Hashing in Smoke is done using Python’s default hashlib implementation. Each hashing algorithm could be made a little faster if a different underlying crypto library were used. In Timo Bingmann’s report, certain libraries are definitely faster than others with the same algorithm. I couldn’t find more recent speed tests for new versions of OpenSSL (used by Python) versus, say, Apple’s CoreCrypto library. But, the library used really does not matter — especially compared to disk read time and threading. A hardware implementation of the hashing algorithms should best even the fastest of libraries.

Even with threading, the speed of Smoke is still limited by the slowest algorithm. There are diminishing returns on additional parallelization of Smoke.

Algorithms Supported

So far, this paper has mentioned md5, sha1, sha256, and sha512. But, the smoke file format is algorithm agnostic. Thus, any hashing digest is supported, including md4, ripemd160, whirlpool, etc. Since this project was coded in Python, Smoke automatically inherits all digest algorithms that Python, né OpenSSL, supports. On MacOS High Sierra, this is a large set including many algorithms that I’ve only heard of at Ballmer Peak infosec events.

In general, a smoked hash digest should include a minimal set of algorithm: sha1, md5, and sha512 for maximal support. Including additional algorithms does not pose negative impact on downstream systems. If a downstream system performing a hash verification does not support streebog512 as provided by the system creating the smoke digest, then the downstream system will simply consume other digests provided, ergo sha1 & sha512.

Output and Compatibility

Since one of my clients has downstream customers that want a single SUMS file and other customers want a different hash digest file per file on the disk, I added options to generate all of these scenarios at the same time. So, smoke can generate filename.md5 and filename.sha1 along with SUMS.smoke and SUMS.md5. I made output flexible to minimize the hash generation time.

So, for a download structure like Ubuntu uses, Smoke can generate all of the SUMS files in a single optimized run.
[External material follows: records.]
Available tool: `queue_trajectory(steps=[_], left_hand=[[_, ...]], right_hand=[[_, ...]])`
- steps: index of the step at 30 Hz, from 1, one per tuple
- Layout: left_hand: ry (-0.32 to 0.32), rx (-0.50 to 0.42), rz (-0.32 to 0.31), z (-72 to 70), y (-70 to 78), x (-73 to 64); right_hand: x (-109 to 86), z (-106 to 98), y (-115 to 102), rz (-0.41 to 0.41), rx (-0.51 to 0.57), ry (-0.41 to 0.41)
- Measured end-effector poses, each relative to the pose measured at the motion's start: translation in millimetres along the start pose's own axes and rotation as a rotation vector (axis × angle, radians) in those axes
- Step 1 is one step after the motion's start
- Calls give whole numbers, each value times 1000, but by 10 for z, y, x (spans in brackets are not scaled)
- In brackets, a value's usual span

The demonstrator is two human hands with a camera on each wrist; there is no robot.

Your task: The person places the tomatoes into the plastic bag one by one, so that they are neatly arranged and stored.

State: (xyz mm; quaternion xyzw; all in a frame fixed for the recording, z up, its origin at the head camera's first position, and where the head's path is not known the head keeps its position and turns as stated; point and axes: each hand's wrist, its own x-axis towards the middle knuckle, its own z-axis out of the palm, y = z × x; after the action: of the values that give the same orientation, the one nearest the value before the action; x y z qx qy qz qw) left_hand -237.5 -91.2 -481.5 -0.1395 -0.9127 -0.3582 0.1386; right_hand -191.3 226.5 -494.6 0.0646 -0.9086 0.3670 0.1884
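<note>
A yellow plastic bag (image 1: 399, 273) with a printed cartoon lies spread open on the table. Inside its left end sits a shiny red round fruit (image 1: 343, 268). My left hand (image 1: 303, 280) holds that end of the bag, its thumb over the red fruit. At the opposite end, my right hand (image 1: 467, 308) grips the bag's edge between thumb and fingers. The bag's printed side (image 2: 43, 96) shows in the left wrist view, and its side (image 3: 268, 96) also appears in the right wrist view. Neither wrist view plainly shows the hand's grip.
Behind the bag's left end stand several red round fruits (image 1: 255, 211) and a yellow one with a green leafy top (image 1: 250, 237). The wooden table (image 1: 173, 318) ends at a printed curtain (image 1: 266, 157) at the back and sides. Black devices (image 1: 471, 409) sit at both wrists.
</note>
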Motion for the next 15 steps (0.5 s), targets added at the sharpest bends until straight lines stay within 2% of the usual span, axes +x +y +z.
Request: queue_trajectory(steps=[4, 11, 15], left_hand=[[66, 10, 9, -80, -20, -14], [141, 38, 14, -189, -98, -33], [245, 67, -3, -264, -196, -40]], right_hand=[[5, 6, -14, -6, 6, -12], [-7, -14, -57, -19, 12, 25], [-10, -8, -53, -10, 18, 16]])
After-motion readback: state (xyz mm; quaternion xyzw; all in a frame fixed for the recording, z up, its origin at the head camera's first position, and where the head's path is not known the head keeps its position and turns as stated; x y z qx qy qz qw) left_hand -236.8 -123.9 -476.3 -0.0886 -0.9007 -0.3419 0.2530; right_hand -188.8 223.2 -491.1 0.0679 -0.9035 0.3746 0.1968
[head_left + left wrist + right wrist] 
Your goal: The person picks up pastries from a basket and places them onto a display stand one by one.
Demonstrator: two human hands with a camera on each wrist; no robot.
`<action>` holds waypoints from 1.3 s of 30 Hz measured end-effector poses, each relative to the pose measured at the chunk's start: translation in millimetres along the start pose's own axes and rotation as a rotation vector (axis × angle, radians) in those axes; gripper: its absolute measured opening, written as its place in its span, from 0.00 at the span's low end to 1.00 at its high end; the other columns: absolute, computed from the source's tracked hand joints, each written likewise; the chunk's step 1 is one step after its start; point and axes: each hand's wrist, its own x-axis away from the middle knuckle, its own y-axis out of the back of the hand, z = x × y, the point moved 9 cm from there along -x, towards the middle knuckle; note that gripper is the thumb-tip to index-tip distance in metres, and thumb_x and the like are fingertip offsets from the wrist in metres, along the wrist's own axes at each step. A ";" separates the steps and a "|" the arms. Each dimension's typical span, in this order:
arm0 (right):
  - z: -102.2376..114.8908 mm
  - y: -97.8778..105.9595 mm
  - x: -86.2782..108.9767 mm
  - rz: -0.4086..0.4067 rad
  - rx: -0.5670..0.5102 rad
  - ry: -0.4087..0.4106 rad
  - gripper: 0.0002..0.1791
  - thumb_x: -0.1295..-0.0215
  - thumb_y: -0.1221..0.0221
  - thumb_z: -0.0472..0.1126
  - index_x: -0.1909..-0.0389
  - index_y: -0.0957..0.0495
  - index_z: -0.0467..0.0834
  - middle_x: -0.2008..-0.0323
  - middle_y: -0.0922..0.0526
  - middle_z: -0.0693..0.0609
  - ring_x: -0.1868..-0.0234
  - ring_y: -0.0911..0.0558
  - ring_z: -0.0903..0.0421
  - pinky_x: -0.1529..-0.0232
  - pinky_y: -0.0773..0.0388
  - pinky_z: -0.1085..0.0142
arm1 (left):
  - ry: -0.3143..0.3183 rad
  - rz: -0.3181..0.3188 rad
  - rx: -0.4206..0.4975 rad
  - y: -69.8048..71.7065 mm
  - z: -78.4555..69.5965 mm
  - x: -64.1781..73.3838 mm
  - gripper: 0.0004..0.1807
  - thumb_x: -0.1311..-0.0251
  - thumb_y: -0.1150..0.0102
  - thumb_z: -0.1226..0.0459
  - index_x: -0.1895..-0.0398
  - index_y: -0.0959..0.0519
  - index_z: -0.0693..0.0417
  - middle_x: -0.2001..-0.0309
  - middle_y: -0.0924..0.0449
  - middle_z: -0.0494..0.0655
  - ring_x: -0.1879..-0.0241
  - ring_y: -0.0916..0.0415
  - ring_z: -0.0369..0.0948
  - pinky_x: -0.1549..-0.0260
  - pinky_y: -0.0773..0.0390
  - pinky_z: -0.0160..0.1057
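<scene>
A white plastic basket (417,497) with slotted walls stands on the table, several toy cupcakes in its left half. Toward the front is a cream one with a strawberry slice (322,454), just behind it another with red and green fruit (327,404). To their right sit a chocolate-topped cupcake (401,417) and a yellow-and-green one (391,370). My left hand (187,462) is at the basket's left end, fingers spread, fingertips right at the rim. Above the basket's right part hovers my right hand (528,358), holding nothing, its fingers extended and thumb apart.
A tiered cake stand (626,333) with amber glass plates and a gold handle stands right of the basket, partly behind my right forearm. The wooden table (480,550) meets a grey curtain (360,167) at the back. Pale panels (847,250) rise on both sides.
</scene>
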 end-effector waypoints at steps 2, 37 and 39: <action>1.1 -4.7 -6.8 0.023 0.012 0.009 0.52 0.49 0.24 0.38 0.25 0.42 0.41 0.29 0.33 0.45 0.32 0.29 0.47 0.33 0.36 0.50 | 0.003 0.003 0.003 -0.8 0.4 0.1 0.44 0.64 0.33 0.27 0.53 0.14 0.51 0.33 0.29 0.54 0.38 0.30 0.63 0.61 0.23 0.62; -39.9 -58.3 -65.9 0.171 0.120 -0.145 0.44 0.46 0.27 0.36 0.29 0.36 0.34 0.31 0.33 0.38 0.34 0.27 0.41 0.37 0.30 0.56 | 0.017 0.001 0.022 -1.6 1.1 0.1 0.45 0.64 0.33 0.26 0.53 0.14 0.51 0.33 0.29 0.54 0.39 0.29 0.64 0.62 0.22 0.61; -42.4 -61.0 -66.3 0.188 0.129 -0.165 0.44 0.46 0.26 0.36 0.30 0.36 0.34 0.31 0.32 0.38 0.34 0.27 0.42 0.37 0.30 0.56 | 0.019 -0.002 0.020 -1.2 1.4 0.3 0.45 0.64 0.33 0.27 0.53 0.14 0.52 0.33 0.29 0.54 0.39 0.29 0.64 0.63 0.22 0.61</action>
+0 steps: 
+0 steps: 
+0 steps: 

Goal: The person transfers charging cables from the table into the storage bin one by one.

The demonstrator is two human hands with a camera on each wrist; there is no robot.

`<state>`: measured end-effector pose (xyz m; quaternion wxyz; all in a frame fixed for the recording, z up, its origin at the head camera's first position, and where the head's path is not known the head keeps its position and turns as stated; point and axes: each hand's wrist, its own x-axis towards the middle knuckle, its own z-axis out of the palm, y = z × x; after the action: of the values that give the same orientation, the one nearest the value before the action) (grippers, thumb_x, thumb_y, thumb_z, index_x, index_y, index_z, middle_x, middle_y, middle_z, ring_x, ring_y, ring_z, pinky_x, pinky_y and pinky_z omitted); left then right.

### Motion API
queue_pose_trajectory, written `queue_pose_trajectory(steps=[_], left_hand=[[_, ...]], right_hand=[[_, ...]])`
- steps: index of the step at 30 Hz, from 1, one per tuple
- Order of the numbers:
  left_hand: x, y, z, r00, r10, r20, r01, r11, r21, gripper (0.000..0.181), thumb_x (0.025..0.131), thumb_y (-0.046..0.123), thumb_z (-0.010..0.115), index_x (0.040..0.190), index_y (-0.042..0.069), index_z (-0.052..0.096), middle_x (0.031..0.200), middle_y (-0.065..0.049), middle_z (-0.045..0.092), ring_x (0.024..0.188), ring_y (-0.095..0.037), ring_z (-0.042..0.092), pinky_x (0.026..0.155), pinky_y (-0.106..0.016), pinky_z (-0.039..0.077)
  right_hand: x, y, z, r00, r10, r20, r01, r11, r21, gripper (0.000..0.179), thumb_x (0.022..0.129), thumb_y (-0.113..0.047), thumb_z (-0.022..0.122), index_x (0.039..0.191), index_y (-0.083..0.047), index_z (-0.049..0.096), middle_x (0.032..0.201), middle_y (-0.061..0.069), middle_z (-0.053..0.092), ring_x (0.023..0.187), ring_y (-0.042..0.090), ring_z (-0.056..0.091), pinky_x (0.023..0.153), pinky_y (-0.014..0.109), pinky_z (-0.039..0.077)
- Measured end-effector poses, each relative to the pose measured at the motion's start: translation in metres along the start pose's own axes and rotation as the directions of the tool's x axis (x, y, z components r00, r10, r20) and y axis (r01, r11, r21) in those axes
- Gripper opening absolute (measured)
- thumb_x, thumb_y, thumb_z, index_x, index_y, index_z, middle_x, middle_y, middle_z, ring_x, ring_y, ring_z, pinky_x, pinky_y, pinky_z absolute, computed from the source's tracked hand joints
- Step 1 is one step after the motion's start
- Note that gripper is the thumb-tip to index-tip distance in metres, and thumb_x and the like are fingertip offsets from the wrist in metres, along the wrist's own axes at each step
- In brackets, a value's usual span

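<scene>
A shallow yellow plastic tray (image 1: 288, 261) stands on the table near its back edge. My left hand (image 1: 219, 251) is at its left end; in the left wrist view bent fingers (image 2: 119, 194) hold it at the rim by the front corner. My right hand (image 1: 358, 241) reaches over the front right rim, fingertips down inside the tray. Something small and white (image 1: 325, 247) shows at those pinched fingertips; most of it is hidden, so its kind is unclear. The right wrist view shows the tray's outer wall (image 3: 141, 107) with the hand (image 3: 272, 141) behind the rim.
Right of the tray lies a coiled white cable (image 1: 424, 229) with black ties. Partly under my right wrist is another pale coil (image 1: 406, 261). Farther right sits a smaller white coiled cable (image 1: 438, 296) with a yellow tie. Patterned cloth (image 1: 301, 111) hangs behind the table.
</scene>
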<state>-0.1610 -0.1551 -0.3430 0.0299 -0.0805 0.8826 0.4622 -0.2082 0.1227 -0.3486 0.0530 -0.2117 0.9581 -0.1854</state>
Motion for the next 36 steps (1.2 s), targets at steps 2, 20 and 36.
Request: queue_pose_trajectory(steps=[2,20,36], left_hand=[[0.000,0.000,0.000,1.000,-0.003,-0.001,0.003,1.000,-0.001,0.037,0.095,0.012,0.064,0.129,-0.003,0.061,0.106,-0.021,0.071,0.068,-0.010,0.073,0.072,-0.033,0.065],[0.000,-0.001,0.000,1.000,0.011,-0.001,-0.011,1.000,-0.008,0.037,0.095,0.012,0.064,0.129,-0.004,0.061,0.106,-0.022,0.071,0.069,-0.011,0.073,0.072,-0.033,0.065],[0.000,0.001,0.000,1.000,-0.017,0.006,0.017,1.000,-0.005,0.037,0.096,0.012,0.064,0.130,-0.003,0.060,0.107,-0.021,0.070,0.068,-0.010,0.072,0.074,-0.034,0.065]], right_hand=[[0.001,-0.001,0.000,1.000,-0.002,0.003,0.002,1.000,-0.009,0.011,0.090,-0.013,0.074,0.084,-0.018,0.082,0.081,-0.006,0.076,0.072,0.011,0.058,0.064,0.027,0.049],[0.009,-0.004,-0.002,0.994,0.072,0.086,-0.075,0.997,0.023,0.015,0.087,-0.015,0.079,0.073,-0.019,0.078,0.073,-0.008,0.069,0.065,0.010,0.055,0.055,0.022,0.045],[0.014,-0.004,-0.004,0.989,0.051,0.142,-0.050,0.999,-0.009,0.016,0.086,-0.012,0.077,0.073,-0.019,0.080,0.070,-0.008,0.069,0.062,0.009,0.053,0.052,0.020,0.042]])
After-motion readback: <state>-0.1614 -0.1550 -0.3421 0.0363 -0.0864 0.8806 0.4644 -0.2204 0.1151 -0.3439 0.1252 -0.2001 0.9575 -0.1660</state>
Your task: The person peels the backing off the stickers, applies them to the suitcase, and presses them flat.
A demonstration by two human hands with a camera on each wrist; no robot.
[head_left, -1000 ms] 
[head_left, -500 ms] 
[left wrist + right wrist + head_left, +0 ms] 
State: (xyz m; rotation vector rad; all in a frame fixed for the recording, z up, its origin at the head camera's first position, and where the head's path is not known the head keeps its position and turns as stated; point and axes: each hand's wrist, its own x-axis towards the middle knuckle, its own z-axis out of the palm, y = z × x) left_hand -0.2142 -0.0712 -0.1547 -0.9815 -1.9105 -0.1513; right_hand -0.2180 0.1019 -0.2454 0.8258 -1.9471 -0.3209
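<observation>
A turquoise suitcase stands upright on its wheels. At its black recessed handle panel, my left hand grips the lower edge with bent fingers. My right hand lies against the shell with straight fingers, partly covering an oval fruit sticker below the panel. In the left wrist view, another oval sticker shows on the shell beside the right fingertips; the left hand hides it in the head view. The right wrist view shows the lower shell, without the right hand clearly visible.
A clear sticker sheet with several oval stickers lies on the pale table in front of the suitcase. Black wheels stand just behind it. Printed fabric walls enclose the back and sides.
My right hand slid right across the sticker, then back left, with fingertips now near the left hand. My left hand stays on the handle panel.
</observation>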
Smoke can only validate a checksum using a SUMS.smoke file. I did not implement logic for checking filename.smoke or for the other singular hashes. Perhaps a future endeavor for someone else.

I also did not create binding for other languages. The beauty of smoke is the generic file format, not the Python script which I coded that generates the hashes. Thus, it is relatively simple to create the smoke output format in which ever language desired. Just make the output format hash1=val1;hash2=val2 (tab) filename (newline) and add a tiny bit of optional threading.

Implementation

Smoke is a concept: many hashes combined into a single, simple transmission format. The implementation is a command line utility called smoke and it is a feature-complete hash digest generator and validator. Here is the help execution:

$ ./smoke --help
usage: smoke [-h] [--stdout] [--smoke-file]
                [--smoke-file-name SMOKE_FILE_NAME] [--digest-per-file]
                [--multiple-smokes] [--multiple-sums-digests]
                [--hash-hashed-files] [--ignore-unknown-algs] [-c CHECKFILE]
                [--debug] [--verbose] [--show-algs] [--show-defaults] [-O]
                [-a USE_ALGS] [--version] [--print-config]
                [files [files ...]]

Smoke - A unified means of generating and validating hash digests. Author: Jay
Ball @veggiespam. Command line arguments are beta and subject to change.

optional arguments:
  -h, --help            show this help message and exit

Hash generation destinations:
  Results are sent to stdout by default; can send to specified multiple
  destinations, both files and stdout

  --stdout              Output smoked hash for all files to stdout
  --smoke-file          Save smoked hash to single sums file, SMOKESUMS
  --smoke-file-name SMOKE_FILE_NAME
                        Name of smoked hash file, default SMOKESUMS
  --digest-per-file     Output digests per file, filename.md5, filename.sha1,
                        etc
  --multiple-smokes     Output a smoke for each file, filename1.smoke,
                        filename2.smoke
  --multiple-sums-digests
                        Output multiple digest summaries per algorithm,
                        SHA1SUMS, MD5SUMS, etc.
  --hash-hashed-files   Normally, SMOKESUMS, f.smoke, MD5SUMS, f.md5, f.sha1,
                        etc are ignored; this hashes them anyway

Hash validation:
  --ignore-unknown-algs
                        ignore unknown algs in SUMS file or command line
  -c CHECKFILE, --check CHECKFILE
                        check file to validate against or "-" for stdin
  --debug               debug info to stderr
  --verbose             verbose info to stderr

Options for both:
  --show-algs           Show all supported algorithms and exit
  --show-defaults       Show default used algorithms and exit
  -O, --use-only-algs   Only use algs specified with --use-algs, do not append
                        defaults
  -a USE_ALGS, --use-algs USE_ALGS
                        Algorithms to use, appends to defaults unless --use-
                        only-algs is present
  --version             show program's version number and exit
  --print-config        Print debug configuration and exit
  files                 Files to smoke

$ ./smoke --help

usage: smoke [-h] [--stdout] [--smoke-file]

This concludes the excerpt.